Вернулся он через два часа, поставил на стол бутылку дешёвого вина, положил белую булку, пучок редиски, два свежих огурчика. Ося нарезала хлеб и овощи тонкими ломтиками, сложила на красивую тарелку, разлила по бокалам вино. Выпили молча.

– Почему мы не можем быть как все? – вздохнула Ося. – Живём как все, работаем как все, выглядим как все.

– А думаем? – язвительно поинтересовался Яник. – Думаем мы тоже как все?

– Но почему мы думаем по-другому?

– Каждый думает по-другому. Все думают по-другому. Думать – это личное занятие, нельзя думать коллективно. Или думаешь сам по себе, или не думаешь вовсе.

– Ты хочешь сказать, что они не… – начала Ося и не докончила, испугалась того, что просилось на язык.

Яник усмехнулся невесело, налил себе ещё вина.

– Может быть, нам лучше уехать? – спросила Ося после паузы.

– Как? – отозвался Яник, и по тому, как быстро он её понял, с какой готовностью ответил, Осе стало ясно, что он и сам об этом думает.

– Уезжают же люди. Профессор твой уехал.

– Во-первых, я не профессор. Во-вторых, тогда были совсем другие времена.

– Времена были другие, – печально согласилась Ося.

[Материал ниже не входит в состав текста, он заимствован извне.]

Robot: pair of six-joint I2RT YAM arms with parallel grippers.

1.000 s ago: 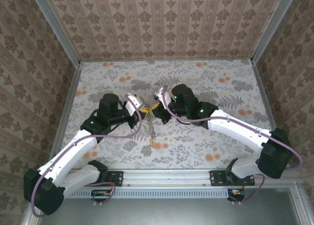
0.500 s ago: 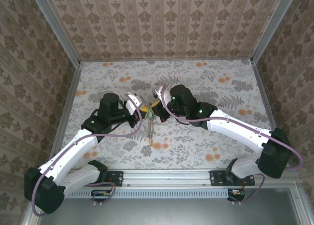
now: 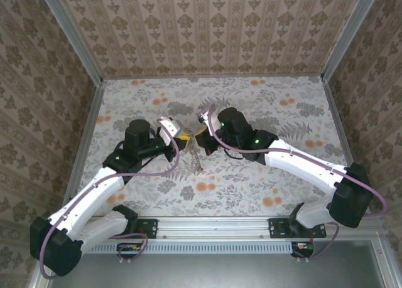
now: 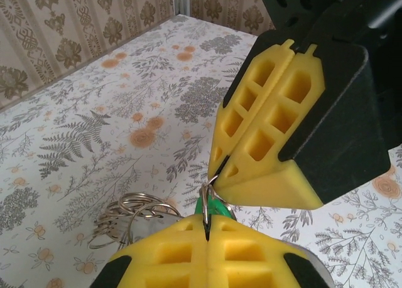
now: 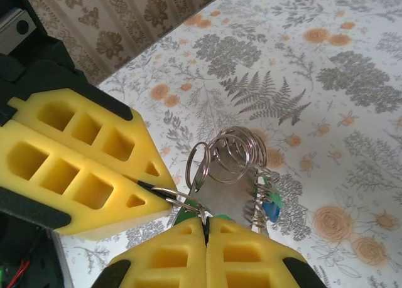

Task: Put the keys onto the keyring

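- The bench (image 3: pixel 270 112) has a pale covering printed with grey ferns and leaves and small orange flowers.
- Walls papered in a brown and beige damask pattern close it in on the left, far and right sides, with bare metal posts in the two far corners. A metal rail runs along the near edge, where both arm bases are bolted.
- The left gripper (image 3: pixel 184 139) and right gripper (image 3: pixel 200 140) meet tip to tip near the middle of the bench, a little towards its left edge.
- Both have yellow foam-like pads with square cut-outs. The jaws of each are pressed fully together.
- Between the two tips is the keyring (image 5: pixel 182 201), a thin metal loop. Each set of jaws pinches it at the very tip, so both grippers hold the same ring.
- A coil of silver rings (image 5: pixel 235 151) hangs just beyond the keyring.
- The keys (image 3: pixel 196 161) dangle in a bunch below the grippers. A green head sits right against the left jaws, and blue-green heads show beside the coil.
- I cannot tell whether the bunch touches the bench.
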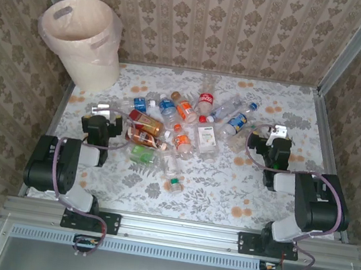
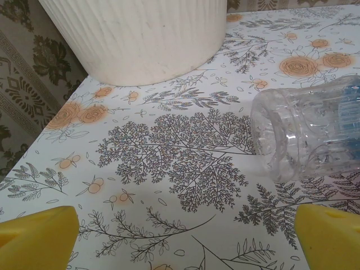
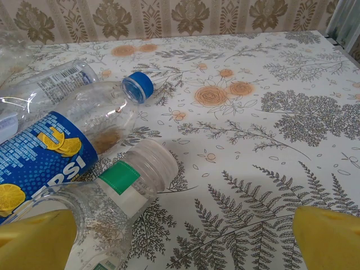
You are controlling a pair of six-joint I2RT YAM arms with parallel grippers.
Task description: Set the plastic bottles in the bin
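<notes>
While plastic bottles [image 1: 183,110] lie scattered, left end effector [image 2: 181,241] and right end effector [image 3: 183,241] gape, seemingly empty.

The floral-patterned counter [image 1: 261,188] carried the plastic bottles [image 1: 185,112], mostly lying on their sides in a loose heap at its middle, and the bin [image 1: 92,67] stood upright at its far left corner.
</notes>
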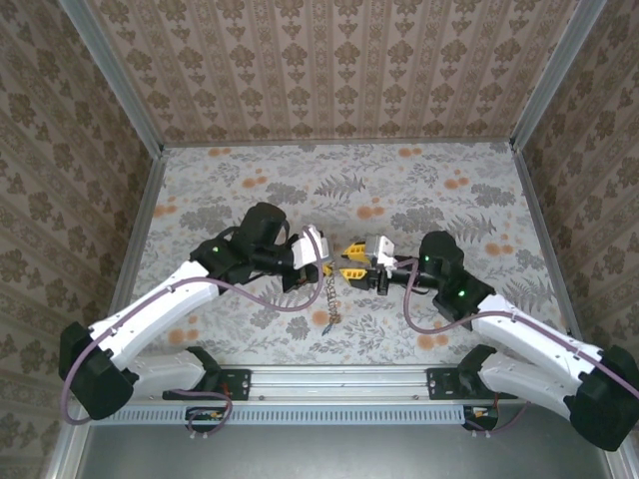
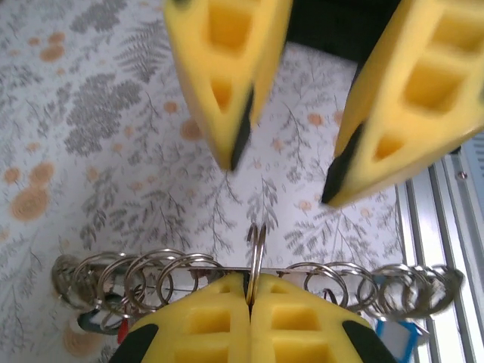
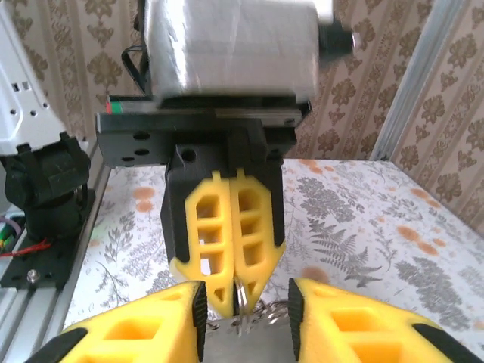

Ночью Яник долго не мог заснуть, ворочался, вздыхал, то вставал покурить в форточку, то шёл на жилую половину попить воды, ложился и опять вставал.

– Что ты? – сонно спросила Ося, когда он снова, то ли в третий, то ли в пятый раз, улёгся рядом.

– Не спится, – небрежно сказал он. – Бывает. Ты спи, спи.

Утром, когда Ося проснулась, Яника дома не было. Подавляя неприятное сосущее предчувствие грядущих бед, Ося подмела пепел с пола под форточкой, убрала со стола четыре пустых стакана из-под воды и отправилась на работу.


Всю оставшуюся жизнь, все сорок с лишним лет, что предстояло ей прожить на свете без Яника, Ося не могла простить себе этого разговора. Знала, понимала, что не в разговоре дело, что не разговором всё началось, а простить не могла. Только в сорок восьмом, когда рассказали ей, что органы заприметили Яника задолго до разговора, стало немного легче. Ненадолго.